**Exercise aim:** Within the material below, locate the line with "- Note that" and the line with "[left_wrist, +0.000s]", then return those two lines and all lines between them, exactly as written.

**Record extracts:**
BEGIN
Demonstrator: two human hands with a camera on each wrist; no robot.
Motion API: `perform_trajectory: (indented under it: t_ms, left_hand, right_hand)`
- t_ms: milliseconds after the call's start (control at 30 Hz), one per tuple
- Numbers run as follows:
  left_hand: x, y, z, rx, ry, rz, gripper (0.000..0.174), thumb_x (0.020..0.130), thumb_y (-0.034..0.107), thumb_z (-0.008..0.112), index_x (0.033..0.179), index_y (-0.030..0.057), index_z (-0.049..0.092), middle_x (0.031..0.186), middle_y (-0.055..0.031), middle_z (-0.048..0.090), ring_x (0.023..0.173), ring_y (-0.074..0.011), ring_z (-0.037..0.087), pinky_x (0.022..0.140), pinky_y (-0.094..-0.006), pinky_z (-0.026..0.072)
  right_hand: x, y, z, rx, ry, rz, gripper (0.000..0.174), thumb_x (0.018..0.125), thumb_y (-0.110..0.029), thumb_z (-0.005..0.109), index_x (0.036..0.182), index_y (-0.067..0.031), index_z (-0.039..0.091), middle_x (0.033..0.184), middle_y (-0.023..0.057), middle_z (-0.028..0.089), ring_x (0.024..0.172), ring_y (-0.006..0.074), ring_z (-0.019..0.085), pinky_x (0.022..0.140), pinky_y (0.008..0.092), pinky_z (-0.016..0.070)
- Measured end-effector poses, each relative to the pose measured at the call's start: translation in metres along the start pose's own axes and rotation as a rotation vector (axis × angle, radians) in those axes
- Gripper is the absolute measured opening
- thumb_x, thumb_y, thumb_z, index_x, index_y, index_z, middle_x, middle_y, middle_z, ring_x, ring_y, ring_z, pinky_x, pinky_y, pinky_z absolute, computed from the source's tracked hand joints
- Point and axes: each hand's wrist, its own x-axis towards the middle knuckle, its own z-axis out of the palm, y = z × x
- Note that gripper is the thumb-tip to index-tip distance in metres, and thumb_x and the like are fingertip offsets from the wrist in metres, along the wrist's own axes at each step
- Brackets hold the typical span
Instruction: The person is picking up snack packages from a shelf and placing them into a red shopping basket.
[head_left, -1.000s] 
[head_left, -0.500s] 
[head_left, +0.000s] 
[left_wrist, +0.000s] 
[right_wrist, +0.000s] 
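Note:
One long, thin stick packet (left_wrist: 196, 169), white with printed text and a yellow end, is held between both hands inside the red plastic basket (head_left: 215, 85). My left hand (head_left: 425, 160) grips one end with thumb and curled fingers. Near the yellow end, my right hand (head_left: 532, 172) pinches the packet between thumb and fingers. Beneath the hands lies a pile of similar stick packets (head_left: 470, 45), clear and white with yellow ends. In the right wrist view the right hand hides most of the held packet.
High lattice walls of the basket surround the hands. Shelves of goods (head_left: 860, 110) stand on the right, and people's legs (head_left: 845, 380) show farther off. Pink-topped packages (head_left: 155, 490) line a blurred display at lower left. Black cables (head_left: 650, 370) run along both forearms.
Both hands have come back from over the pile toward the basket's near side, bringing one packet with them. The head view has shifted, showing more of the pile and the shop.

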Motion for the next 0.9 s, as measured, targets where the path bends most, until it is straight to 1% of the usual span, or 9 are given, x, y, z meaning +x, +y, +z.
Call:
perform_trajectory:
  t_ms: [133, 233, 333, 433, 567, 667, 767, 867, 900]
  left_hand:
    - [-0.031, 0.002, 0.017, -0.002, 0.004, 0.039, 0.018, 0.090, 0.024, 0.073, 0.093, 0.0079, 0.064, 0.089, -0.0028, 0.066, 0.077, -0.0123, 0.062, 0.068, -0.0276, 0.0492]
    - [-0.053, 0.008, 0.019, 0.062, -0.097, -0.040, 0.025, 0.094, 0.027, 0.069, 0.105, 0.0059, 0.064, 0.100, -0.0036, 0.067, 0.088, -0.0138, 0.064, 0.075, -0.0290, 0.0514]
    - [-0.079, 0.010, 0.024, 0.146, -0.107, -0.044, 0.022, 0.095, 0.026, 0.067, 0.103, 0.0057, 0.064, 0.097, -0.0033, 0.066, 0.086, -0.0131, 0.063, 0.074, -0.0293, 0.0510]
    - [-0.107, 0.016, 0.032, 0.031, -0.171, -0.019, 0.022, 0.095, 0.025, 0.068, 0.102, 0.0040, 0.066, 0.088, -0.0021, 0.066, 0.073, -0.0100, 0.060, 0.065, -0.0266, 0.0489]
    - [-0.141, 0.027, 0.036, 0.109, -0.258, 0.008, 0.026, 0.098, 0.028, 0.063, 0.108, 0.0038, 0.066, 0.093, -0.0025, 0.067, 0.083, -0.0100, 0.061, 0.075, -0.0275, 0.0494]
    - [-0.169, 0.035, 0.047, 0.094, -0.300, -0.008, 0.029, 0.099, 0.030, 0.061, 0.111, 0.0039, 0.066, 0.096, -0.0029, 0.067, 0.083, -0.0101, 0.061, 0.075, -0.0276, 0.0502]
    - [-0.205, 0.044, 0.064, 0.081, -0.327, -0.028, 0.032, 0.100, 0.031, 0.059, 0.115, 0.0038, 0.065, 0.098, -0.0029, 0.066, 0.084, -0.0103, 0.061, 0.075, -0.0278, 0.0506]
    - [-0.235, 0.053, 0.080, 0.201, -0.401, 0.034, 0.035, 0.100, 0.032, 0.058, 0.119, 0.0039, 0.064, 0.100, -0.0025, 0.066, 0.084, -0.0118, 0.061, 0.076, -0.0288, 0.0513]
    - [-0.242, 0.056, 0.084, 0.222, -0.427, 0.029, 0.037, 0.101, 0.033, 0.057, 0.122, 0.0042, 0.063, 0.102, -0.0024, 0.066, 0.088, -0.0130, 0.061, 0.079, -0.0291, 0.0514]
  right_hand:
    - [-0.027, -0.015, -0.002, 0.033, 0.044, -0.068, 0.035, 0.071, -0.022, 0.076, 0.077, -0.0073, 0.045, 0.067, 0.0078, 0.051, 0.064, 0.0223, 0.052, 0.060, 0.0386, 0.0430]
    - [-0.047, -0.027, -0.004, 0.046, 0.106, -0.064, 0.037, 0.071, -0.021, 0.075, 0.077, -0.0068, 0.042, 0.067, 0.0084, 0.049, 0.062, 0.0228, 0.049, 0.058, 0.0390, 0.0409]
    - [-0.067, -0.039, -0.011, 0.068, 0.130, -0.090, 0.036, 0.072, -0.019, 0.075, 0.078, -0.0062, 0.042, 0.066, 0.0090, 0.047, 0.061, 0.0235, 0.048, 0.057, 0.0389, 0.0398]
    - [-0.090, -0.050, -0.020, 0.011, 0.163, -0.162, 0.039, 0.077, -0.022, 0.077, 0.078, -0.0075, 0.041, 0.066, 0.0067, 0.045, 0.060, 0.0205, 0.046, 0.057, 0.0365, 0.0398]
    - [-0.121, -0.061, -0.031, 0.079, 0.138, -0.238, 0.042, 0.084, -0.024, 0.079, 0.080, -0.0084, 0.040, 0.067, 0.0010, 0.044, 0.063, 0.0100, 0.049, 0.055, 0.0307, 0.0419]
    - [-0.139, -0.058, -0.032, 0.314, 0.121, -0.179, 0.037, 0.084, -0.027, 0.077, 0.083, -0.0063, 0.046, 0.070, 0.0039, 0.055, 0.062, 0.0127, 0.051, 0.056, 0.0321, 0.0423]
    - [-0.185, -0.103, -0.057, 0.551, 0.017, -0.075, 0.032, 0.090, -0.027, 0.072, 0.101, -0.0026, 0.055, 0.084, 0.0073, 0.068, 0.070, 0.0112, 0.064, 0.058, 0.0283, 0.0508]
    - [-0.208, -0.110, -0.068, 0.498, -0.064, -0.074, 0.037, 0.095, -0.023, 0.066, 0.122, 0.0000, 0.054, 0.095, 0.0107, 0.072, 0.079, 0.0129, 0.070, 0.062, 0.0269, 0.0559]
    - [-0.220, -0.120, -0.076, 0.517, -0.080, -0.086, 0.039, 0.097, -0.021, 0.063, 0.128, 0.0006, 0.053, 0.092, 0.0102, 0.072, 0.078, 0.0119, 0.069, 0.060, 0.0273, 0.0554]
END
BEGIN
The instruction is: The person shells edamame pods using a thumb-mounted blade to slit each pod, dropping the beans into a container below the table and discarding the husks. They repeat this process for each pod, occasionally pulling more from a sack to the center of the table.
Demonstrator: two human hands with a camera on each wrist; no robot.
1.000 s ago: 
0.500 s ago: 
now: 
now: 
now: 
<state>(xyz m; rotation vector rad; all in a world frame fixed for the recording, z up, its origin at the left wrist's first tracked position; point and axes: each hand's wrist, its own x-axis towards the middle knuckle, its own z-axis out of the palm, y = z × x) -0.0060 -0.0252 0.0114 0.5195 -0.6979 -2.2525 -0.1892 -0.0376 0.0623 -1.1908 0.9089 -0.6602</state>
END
**Result below:**
- Note that gripper is the thumb-tip to index-tip distance in metres, and thumb_x and the like are fingertip offsets from the wrist in metres, along the wrist's own axes at each step
- Brackets hold the typical span
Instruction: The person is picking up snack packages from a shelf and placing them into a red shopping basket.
[head_left, -1.000s] 
[head_left, -0.500s] 
[head_left, +0.000s] 
[left_wrist, +0.000s] 

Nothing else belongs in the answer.